The ministry expects to receive the New Ocean Researcher 2 and the New Ocean Researcher 3 in Keelung and an inauguration ceremony will be held, he said.
Notably, the new vessels will be equipped with dynamic positioning systems that allow them to be locked in a range of 3 to 10m after anchored in the ocean, he added.
This would prevent the vessels from high winds and would enable them to engage in precise surveillance, Wang said.
Meanwhile, as with the Legend, the larger New Ocean Researcher 1, which will be delivered in the first quarter of next year, would have the capability to embark on lengthy missions that last up to 40 days without having to dock for refueling, he said.
Deputy Minister of Science and Technology Shieh Dar-bin (謝達斌) said that the New Ocean Researcher 1’s later delivery date is due to its larger hull, which takes longer to build.

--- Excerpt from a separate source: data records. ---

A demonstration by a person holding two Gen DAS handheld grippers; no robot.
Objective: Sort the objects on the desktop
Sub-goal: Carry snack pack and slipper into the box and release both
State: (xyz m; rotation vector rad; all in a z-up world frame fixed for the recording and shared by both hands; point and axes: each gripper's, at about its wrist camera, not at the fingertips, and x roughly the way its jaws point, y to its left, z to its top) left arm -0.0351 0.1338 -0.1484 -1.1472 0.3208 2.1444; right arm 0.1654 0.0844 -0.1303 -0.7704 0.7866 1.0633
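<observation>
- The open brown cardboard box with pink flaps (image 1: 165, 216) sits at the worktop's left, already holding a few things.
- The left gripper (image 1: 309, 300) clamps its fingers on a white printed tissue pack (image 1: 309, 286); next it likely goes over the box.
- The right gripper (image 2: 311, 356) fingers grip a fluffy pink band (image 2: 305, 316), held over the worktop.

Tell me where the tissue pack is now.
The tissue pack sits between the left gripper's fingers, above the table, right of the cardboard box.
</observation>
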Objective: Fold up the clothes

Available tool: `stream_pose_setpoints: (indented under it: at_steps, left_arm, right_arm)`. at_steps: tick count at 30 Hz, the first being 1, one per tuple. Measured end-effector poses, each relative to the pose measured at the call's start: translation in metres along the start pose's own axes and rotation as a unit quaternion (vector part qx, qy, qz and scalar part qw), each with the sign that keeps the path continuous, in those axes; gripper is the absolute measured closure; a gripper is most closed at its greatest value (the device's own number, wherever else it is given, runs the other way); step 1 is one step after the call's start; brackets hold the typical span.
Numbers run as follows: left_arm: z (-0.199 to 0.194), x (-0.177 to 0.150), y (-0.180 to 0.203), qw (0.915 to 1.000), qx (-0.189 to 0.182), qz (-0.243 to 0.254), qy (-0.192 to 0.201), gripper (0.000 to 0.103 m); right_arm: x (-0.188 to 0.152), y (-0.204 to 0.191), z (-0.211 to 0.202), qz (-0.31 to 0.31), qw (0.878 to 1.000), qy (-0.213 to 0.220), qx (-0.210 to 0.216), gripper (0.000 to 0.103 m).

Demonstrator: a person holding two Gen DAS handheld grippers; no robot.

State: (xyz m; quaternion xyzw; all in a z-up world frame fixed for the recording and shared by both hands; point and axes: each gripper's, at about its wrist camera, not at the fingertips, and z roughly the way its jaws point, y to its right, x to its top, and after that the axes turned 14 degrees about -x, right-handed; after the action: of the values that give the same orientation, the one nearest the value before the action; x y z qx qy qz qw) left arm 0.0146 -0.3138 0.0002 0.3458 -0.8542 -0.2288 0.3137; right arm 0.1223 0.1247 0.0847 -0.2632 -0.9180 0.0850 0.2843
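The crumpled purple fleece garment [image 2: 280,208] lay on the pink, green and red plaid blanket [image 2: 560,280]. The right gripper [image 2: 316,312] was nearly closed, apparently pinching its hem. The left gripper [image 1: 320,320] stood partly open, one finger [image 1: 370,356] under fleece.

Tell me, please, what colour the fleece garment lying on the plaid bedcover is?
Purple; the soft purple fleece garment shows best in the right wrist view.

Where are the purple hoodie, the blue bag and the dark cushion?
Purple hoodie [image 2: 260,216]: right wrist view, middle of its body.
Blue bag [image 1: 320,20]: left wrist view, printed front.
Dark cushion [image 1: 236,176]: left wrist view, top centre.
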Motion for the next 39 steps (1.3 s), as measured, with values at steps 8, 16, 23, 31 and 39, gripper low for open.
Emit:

Taiwan is an “ocean nation,” and the next-generation ocean research vessels would signal the first step in paying tribute to the ocean, Su told a weekly Cabinet meeting.
If the nation understands the ocean, the ocean would come to its aid and make it stronger; conversely, if the nation does not know the ocean, it would be impeded by it, Su said.
Taiwan is blessed with abundant marine resources; therefore, the legislature earlier this month passed the Ocean Basic Act (海洋基本法), which sets legal parameters for oceanic scientific research and ecological preservation, he said.
The nation has reached a place in terms of development where it should respect, understand and use the oceans, which require long-term systemic implementation of policies and measures, he added.